Personal information
- Nationality: Russian
- Born: September 13, 1963 Kamensk-Uralsky, Russian SFSR, Soviet Union
- Died: January 2, 2013 (aged 49)
- Weight: Flyweight, Bantamweight

Boxing career

Medal record
Men's Boxing
Representing the Soviet Union
World Amateur Championships
| Gold medal – first place | 1982 Munich | Flyweight |
| Bronze medal – third place | 1986 Reno | Flyweight |
European Amateur Championships
| Gold medal – first place | 1983 Varna | Bantamweight |
| Silver medal – second place | 1987 Torino | Bantamweight |
Friendship Games
| Silver medal – second place | 1984 Havana | Bantamweight |

= Yuri Alexandrov (boxer) =

Soviet boxer (1963–2013)

Yuri Alexandrov (Ю́рий Васи́льевич Алекса́ндров; September 13, 1963 – January 2, 2013) was a Russian Soviet-era boxer who was World Amateur Flyweight Champion in 1982, and European Amateur Bantamweight Champion in 1983, as well as four-time champion of the USSR (1982, 1984, 1986,1987).
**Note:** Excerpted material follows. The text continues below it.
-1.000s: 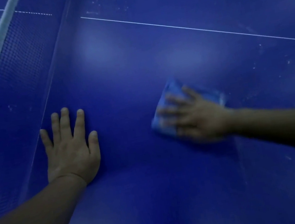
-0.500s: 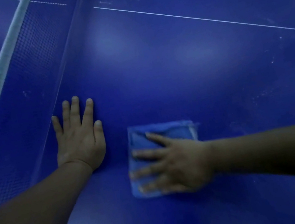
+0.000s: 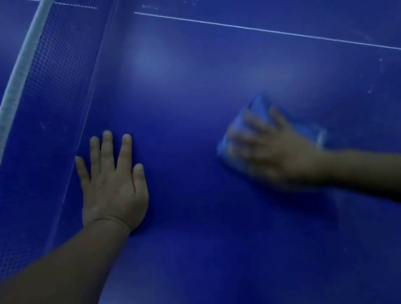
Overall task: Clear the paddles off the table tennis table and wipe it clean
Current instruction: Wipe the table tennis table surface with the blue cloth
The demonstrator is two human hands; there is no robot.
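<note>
The blue table tennis table (image 3: 183, 88) fills the view. My left hand (image 3: 113, 185) lies flat on it, palm down, fingers spread, close to the foot of the net. My right hand (image 3: 273, 150) presses a folded blue cloth (image 3: 256, 110) onto the surface to the right; hand and cloth are blurred by motion. The cloth's corners show beyond my fingers and behind my wrist. No paddles are in view.
The net (image 3: 49, 79) with its white top band (image 3: 12, 95) runs diagonally along the left. A thin white centre line (image 3: 280, 32) crosses the table at upper right. Pale specks and smears dot the surface at far right (image 3: 380, 74).
My right hand has slid the cloth from just beside my left hand out to the right and away from me. The left hand has stayed planted.
</note>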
He was unable to replicate this success in the Olympics, being excluded from the 1984 Los Angeles games by the Soviet boycott, and missing the 1988 games due to injury.

In 1989 Alexandrov briefly turned professional (the first Soviet boxer to do so), but did not meet with great success and retired in 1992. In 2001 he became vice-president of the Russian Professional Boxing Federation. He held this position until his death, from a heart attack, on 2 January 2013.